Jakarta, ruangenergi.com – Menjelang peresmian Pembangkit Listrik Tenaga Air (PLTA) Batang Merangin yang direncanakan oleh Presiden Prabowo Subianto pada Agustus 2025, warga Kerinci, Jambi, merasa ada banyak masalah yang belum terselesaikan. Salah satu masalah utama adalah konflik sosial yang berkepanjangan di antara masyarakat setempat.
Konflik ini bermula dari rencana pembebasan lahan sekitar 40 hektar pada tahun 2000-an untuk pembangunan PLTA berkapasitas 150 Megawatt (MW) oleh PT Kerinci Merangin Energi (KME).
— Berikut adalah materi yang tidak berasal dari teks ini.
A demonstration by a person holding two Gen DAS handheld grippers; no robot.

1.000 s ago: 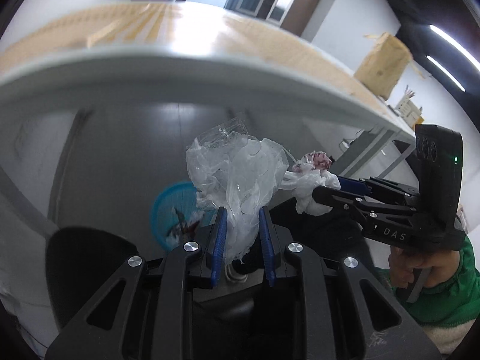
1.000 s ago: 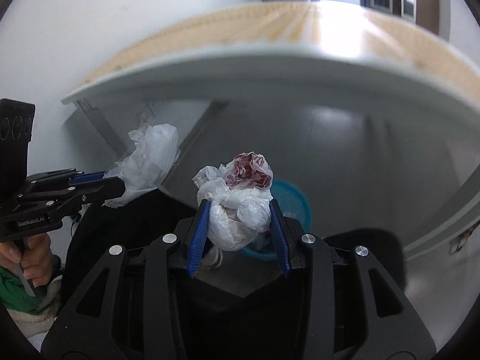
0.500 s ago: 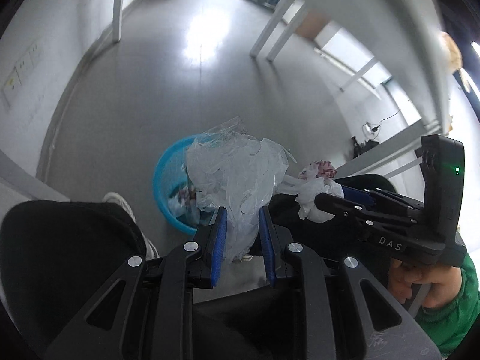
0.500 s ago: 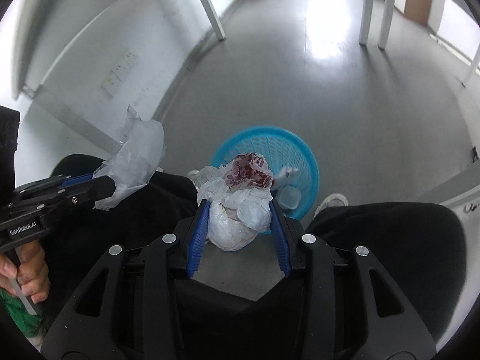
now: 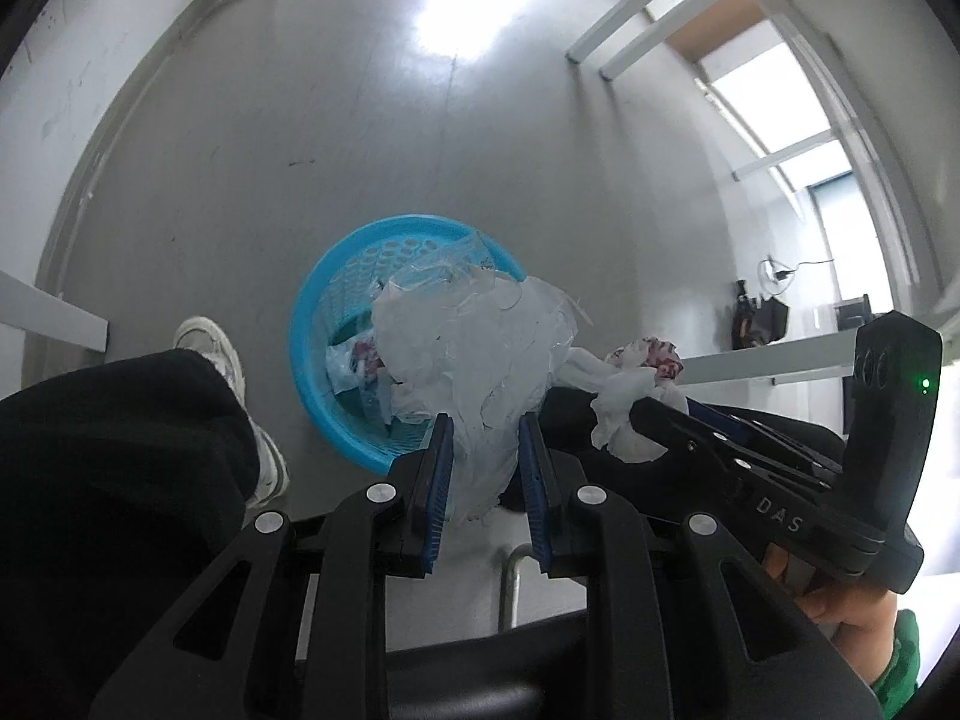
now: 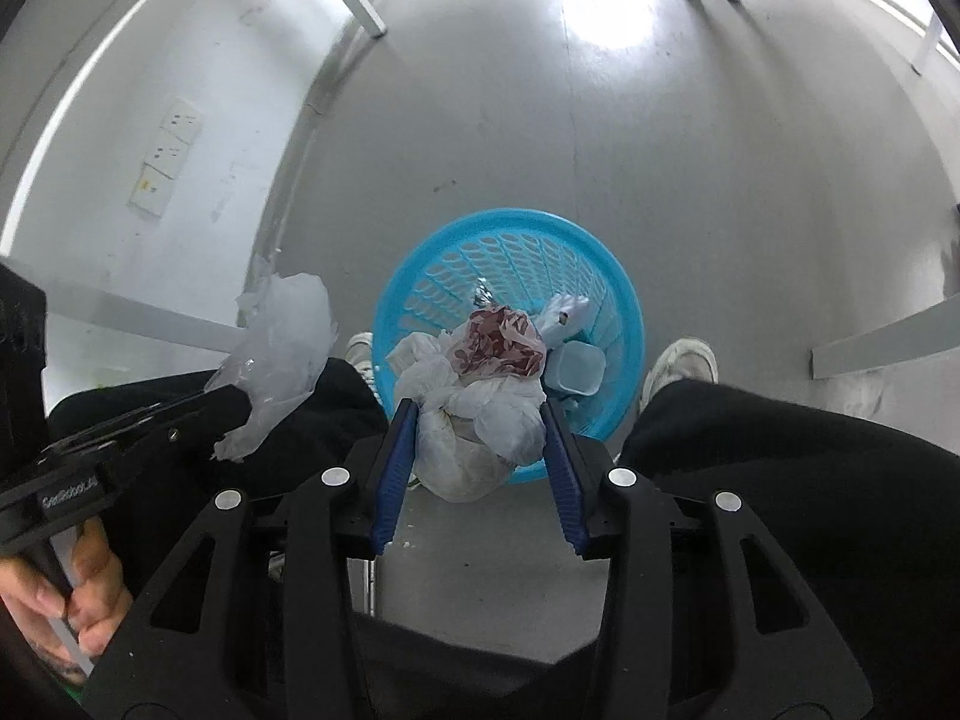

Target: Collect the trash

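My left claw is matt black plastic with ribbed blue pads, pinching thin, crinkled clear plastic film. My right claw grips a soft white plastic bag. The perforated blue plastic basket looks glossy on the smooth, shiny grey floor.

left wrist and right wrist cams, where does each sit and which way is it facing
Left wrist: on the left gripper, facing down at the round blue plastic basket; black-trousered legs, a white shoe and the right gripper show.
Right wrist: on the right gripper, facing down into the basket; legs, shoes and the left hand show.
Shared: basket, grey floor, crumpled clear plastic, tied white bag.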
Sejak itu, nama perusahaan ini telah berubah beberapa kali, menjadi PT Kerinci Hidro Energi (KHE) dan kemudian PT Kerinci Merangin Hidro (KMH), yang semuanya merupakan bagian dari PT Bukaka Teknik Utama Tbk (Kalla Group).
Antara tahun 2012 hingga 2022, PT KMH berhasil membebaskan lahan seluas 400 hektar milik masyarakat adat Muaro Langkap. Namun, menurut hukum adat, lahan tersebut seharusnya tidak diperjualbelikan.
Mukhri Soni, Depati Muaro Langkap Tamiai, Krinci, Jambi menjelaskan bahwa masuknya investor dan penguasaan lahan ini telah memicu konflik di antara warga yang pro dan kontra terhadap proyek tersebut.
“Kami tidak menolak pembangunan fasilitas pembangkit listrik oleh siapa pun, termasuk investor, apalagi untuk kepentingan negara. Seharusnya mereka patuh pada aturan adat yang melarang kepemilikan lahan secara permanen,” ungkap Mukhri setelah mengirimkan surat terbuka kepada Presiden Prabowo melalui email.
Mukhri juga mencurigai bahwa PT KMH berusaha memecah belah masyarakat adat dengan menawarkan pekerjaan dan uang kepada warga yang mendukung pembelian lahan. Hal ini menyebabkan konflik semakin berkepanjangan, bahkan sering terjadi bentrokan fisik di antara mereka.
Dia menekankan bahwa tawaran pekerjaan dan uang hanya bersifat sementara, dan masyarakat harus memikirkan keberlanjutan untuk generasi mendatang.
Mukhri mengingatkan bahwa pada zaman Belanda, leluhur mereka pernah menyewakan tanah untuk perkebunan kopi, dan setelah masa sewa berakhir, lahan tersebut dikembalikan kepada masyarakat.
“Ketentuan seperti itulah yang ingin kami tegakkan, sehingga tidak ada pihak yang dirugikan. Kami ingin semua pihak, termasuk investor, menghormati budaya lokal di Kerinci,” tegasnya.
Masalah lain yang dihadapi adalah dampak lingkungan dari proyek ini. Pembangunan PLTA oleh PT KMH telah merusak sungai dan mengganggu kehidupan masyarakat Batang Merangin.
Banyak nelayan yang terdampak, dan lahan perkebunan serta rumah penduduk mengalami keretakan akibat aktivitas proyek. Sayangnya, hingga kini PT KMH belum memberikan ganti rugi untuk kerusakan yang terjadi.
Karena itu, Mukhri merasa perlu untuk melayangkan surat terbuka kepada Presiden Prabowo agar peresmian PLTA Batang Merangin ditunda sampai semua masalah yang ada di masyarakat dapat diselesaikan.
Di sisi lain, dalam Rapat Dengar Pendapat di DPR RI, Anggota DPR dari Dapil Jambi, Rocky Candra, juga meminta Menteri Lingkungan Hidup untuk turun langsung melihat kerusakan lingkungan di Kabupaten Kerinci.
Dia mengungkapkan bahwa kerusakan ini telah terjadi dari hulu hingga hilir, dan berharap agar Kementerian Lingkungan Hidup dapat mengawasi dampak pembangunan PLTA agar masyarakat bisa hidup dengan tenang.
Pihak media, telah menghubungi Manajer Humas PT Kerinci Merangin Hidro (KMH), Aslori melalui WhatsApp namun hingga berita ini diturunan belum mendapatkan balasan.